Problem: Within the records below, reproduce without change the lines from the line that has "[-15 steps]" through the line that has "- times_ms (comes", and only those.

■ ■ ■ ■

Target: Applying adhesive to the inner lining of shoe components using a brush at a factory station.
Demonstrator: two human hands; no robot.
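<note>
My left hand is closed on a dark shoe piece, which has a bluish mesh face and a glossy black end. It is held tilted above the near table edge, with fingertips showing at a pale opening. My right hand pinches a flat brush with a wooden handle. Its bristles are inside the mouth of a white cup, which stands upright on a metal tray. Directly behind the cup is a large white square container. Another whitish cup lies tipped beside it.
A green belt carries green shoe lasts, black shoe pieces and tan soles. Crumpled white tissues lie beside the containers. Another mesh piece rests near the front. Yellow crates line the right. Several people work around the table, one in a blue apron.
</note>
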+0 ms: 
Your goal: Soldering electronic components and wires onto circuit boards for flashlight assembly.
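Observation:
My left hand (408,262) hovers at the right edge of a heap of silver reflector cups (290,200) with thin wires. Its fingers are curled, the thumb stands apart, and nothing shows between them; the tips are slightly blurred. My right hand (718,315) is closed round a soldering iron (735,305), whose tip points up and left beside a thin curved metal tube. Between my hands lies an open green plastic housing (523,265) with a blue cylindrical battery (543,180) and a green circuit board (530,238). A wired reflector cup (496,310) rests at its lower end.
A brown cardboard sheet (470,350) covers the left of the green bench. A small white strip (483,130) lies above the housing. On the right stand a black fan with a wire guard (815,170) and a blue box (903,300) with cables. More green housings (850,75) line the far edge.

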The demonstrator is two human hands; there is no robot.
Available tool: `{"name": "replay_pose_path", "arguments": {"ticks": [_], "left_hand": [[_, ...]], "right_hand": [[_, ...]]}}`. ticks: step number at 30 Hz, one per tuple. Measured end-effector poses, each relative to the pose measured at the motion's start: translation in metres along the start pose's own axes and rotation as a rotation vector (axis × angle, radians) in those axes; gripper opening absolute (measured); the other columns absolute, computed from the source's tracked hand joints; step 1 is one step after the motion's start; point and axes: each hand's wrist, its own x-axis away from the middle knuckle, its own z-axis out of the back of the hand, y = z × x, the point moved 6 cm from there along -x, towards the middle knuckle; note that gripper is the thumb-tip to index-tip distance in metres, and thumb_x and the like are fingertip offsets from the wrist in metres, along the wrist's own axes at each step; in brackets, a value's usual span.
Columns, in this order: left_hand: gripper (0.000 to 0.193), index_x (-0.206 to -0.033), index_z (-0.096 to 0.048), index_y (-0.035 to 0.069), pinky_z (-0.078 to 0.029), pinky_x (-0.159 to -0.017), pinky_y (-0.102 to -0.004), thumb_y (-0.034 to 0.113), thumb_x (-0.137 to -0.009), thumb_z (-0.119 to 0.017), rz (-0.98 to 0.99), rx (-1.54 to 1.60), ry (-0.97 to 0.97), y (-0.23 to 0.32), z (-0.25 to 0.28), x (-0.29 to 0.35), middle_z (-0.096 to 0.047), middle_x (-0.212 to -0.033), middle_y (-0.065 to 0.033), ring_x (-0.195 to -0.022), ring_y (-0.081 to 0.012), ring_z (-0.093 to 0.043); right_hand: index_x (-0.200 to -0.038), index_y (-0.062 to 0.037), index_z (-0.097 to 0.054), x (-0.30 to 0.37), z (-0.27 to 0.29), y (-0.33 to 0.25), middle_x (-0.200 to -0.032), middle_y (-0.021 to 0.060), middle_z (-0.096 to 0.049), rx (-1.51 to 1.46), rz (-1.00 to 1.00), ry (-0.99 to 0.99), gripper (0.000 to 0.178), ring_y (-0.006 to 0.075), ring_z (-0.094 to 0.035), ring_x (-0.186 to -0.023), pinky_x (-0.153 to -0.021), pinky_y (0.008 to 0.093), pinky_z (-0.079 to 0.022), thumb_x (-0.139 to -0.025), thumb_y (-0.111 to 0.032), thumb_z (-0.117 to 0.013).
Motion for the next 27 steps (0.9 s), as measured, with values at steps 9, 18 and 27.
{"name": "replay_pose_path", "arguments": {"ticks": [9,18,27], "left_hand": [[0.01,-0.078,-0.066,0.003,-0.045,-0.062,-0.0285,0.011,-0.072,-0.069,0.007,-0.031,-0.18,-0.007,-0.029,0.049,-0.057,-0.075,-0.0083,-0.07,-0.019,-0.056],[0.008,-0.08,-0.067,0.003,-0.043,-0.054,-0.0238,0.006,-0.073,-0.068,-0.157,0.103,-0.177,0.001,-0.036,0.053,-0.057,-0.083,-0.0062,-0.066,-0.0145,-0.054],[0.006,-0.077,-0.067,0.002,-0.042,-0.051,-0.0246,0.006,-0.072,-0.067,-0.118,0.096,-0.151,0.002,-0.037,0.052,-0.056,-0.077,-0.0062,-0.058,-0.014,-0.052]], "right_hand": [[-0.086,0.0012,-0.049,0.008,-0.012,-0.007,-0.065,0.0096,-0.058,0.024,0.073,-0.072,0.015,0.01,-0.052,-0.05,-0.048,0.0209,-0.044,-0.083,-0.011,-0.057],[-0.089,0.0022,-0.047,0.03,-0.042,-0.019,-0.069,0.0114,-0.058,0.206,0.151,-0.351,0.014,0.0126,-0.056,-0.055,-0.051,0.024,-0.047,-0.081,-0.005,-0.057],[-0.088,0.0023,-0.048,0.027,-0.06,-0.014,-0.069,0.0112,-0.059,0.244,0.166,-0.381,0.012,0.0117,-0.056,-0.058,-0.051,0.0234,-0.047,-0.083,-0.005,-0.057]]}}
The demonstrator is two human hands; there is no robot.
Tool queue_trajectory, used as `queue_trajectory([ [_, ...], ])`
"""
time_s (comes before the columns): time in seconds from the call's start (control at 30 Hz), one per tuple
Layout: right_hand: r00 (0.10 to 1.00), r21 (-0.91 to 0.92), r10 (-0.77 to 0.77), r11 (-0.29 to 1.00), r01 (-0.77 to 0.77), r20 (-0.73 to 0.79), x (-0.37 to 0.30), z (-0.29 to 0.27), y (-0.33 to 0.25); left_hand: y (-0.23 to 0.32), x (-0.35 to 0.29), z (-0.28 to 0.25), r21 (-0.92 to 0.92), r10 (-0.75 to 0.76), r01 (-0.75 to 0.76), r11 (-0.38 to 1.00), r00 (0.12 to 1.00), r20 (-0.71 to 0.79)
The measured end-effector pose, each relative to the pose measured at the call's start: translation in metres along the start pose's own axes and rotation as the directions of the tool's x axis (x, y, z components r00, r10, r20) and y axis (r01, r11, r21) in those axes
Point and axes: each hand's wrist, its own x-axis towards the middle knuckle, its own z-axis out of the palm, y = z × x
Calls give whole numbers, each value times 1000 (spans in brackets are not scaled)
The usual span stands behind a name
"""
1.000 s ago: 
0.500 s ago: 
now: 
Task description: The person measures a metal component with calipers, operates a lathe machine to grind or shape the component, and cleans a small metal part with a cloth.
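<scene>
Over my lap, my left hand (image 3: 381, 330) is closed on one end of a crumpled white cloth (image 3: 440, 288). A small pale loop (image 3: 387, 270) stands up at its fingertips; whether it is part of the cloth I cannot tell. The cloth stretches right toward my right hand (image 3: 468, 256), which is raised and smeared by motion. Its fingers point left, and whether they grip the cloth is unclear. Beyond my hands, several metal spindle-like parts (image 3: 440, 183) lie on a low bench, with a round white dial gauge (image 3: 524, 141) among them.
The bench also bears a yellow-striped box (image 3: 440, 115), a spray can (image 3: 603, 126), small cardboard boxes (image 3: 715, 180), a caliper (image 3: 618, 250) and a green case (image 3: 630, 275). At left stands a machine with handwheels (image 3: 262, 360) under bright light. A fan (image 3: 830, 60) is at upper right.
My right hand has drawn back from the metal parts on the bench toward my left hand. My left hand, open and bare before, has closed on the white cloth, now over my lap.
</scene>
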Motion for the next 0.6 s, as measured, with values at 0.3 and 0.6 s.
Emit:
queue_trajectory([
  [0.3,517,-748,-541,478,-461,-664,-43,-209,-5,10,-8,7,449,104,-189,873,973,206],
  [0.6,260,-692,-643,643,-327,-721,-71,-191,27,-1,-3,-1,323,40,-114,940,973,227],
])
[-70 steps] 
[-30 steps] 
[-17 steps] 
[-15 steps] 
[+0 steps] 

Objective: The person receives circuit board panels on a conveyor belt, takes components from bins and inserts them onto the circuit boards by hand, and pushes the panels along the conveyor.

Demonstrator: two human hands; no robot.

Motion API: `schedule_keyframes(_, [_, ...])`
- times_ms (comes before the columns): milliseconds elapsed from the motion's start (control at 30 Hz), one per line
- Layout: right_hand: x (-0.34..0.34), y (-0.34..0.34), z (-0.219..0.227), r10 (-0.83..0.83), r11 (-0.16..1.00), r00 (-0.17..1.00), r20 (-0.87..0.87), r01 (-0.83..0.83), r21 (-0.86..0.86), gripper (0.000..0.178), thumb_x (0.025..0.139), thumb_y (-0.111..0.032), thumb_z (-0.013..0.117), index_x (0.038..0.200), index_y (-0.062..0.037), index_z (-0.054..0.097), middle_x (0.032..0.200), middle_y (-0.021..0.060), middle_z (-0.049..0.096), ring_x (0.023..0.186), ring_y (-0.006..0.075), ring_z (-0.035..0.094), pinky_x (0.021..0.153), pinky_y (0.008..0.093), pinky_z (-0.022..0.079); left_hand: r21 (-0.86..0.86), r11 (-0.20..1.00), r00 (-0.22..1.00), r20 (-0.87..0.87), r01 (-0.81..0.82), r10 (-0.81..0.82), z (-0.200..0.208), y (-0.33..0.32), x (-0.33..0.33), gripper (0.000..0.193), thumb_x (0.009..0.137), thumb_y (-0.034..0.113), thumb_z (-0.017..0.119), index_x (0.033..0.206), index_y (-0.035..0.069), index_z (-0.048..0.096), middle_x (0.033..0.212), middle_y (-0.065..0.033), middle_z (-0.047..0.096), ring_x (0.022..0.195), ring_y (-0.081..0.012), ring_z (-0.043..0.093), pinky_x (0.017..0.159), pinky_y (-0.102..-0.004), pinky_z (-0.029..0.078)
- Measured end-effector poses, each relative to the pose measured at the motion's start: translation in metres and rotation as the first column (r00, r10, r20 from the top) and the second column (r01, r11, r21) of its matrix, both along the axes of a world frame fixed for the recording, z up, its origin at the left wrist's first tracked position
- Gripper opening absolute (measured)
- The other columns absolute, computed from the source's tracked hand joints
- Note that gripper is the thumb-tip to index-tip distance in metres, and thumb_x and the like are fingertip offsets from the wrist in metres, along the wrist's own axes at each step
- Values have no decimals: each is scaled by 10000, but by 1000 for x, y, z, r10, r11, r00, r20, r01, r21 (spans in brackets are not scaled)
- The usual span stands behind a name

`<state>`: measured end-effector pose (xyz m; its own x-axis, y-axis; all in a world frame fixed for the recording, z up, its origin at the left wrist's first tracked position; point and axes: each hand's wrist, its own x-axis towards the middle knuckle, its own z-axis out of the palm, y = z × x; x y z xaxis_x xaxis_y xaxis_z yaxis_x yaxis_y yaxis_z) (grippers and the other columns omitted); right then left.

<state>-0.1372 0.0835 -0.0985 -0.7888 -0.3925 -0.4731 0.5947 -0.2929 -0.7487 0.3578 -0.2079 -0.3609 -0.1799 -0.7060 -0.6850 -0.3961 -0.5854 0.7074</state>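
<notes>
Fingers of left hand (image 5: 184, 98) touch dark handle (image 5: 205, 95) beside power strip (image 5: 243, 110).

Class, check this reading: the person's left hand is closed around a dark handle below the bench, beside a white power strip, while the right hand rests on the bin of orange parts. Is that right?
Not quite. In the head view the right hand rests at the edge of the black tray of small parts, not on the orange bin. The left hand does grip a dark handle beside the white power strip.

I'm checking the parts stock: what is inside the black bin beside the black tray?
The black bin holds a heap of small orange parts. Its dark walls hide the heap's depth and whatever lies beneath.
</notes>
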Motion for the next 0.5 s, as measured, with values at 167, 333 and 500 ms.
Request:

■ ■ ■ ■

Expected answer:
[-15 steps] 
[+0 steps] 

Objective: The person receives circuit board panels on a conveyor belt, takes components from bins and inserts them onto the circuit boards by hand, and pushes the panels along the conveyor.

Demonstrator: two human hands; no robot.

Motion API: `schedule_keyframes(_, [_, ...])`
- times_ms (comes before the columns): milliseconds elapsed from the motion's start (control at 30 Hz), one per line

No additional output will be given.